SiegendesLicht said:


> For the symphonies, for the lieder, for the Masses, for the piano sonatas, for the quartets and the trios - I vote for Schubert.


The other categories I can understand and mostly agree with, but do you actually prefer Schubert's symphonies to those of Brahms?


----------



## jegreenwood (Dec 25, 2015)

Schubert and Brahms are both on my personal Top 5 list. They jockey with Mozart for positions 2-4. (Bach is 1 and Beethoven is 5 - I'm hardly original.)

I'm not the biggest Stravinsky fan; he's not even my favorite 20th century composer. Much of my recent listening has been courtesy of Balanchine.
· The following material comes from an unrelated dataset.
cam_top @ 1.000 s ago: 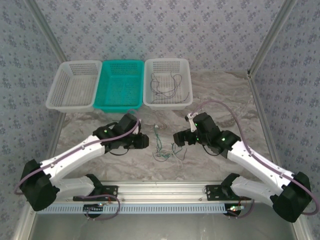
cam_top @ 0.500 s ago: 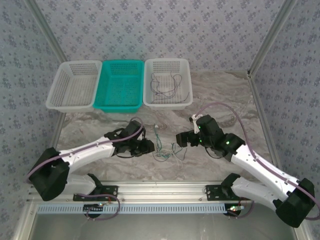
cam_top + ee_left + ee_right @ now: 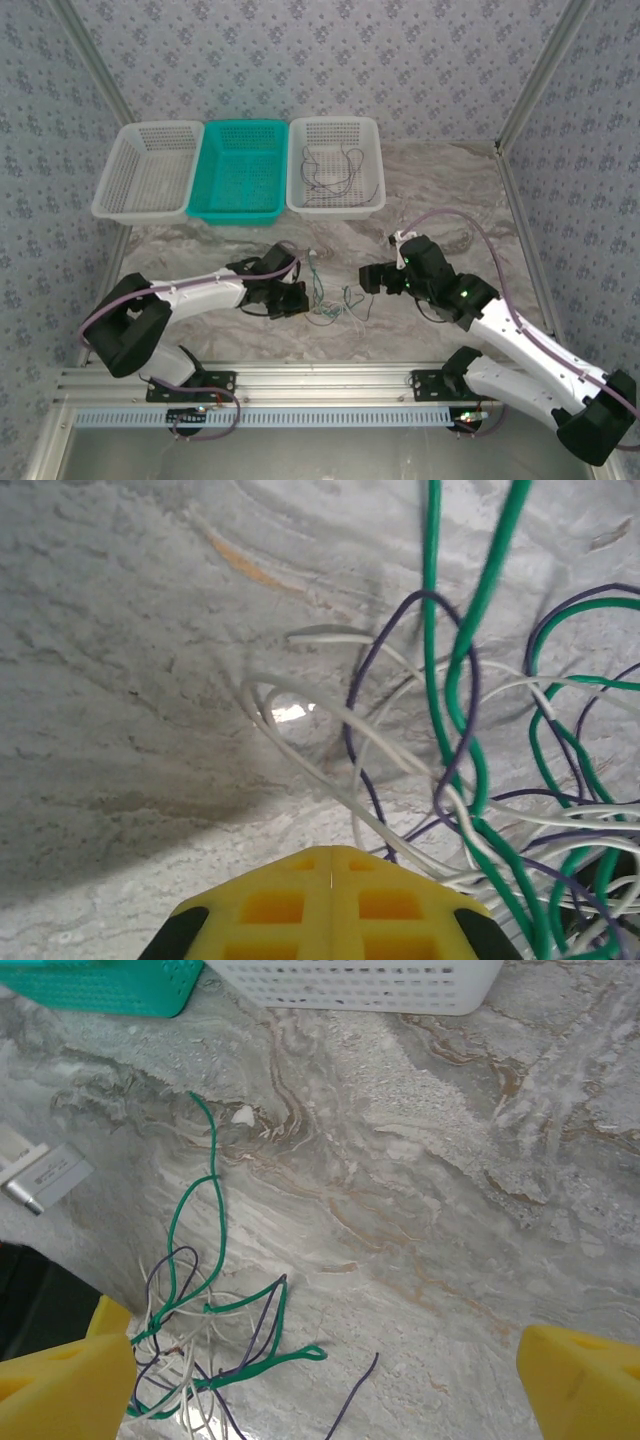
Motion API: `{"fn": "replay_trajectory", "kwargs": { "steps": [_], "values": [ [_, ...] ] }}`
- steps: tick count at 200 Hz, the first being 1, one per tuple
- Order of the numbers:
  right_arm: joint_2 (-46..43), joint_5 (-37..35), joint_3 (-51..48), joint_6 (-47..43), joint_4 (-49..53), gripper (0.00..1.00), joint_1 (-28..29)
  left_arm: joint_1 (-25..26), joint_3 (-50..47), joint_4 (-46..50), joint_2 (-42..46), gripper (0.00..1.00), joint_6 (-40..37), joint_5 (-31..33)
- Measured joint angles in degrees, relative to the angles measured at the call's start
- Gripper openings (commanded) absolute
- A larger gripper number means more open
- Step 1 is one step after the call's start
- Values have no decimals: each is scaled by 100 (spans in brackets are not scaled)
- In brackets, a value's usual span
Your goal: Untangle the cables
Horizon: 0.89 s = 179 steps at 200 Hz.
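**A:** Tangle of thin green, dark purple-grey and white cables (image 3: 330, 300). Where is it?

**B:** On the grey marbled tabletop (image 3: 450, 190), between the two tools. It lies just off the tip of the left gripper (image 3: 297, 298) and a little apart from the right gripper (image 3: 368, 280).

**A:** Left gripper?

**B:** Yellow pads (image 3: 300, 905) pressed together, no gap. White and green strands pass close beside the tip. Whether one is pinched, cannot tell.

**A:** Right gripper?

**B:** Jaws spread wide, holding nothing, touching nothing. The knot lies ahead of the pad on the left-arm side, with bare table ahead of the other pad.

**A:** Lie of the bundle?

**B:** The knot spreads crosswise, from one gripper toward the other. One long green strand (image 3: 205, 1190) runs out of it, pointing away from both grippers toward the baskets.

**A:** Farther out?

**B:** Three perforated plastic baskets in a row, well beyond both tools: left white basket (image 3: 140, 208), teal basket (image 3: 240, 212), right white basket (image 3: 335, 206). The last one holds a few loose wires (image 3: 335, 170).
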<state>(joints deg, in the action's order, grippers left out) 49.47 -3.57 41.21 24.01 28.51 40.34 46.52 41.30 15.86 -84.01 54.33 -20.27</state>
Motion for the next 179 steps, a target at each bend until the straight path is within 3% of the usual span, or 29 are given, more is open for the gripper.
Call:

I do not find myself listening to them at home all that often.


----------



## Hildadam Bingor (May 7, 2016)

Animal the Drummer said:


> The other categories I can understand and mostly agree with, but do you actually prefer Schubert's symphonies to those of Brahms?


I probably prefer Brahms' symphonies - especially the first three movements of 3... yummy! - but it seems to me there's nothing unusual about preferring Schubert's unfinished and big C major symphonies to just about anything.


----------



## Genoveva (Nov 9, 2010)

In two big polls of all composers that have taken place at T-C since 2010 when I joined, I recall that Schubert and Brahms were in positions 4 and 5 respectively, and Stravinsky quite a bit further down at around 16.


----------



## Nereffid (Feb 6, 2013)

Genoveva said:


> In two big polls of all composers that have taken place at T-C since 2010 when I joined, I recall that Schubert and Brahms were in positions 4 and 5 respectively, and Stravinsky quite a bit further down at around 16.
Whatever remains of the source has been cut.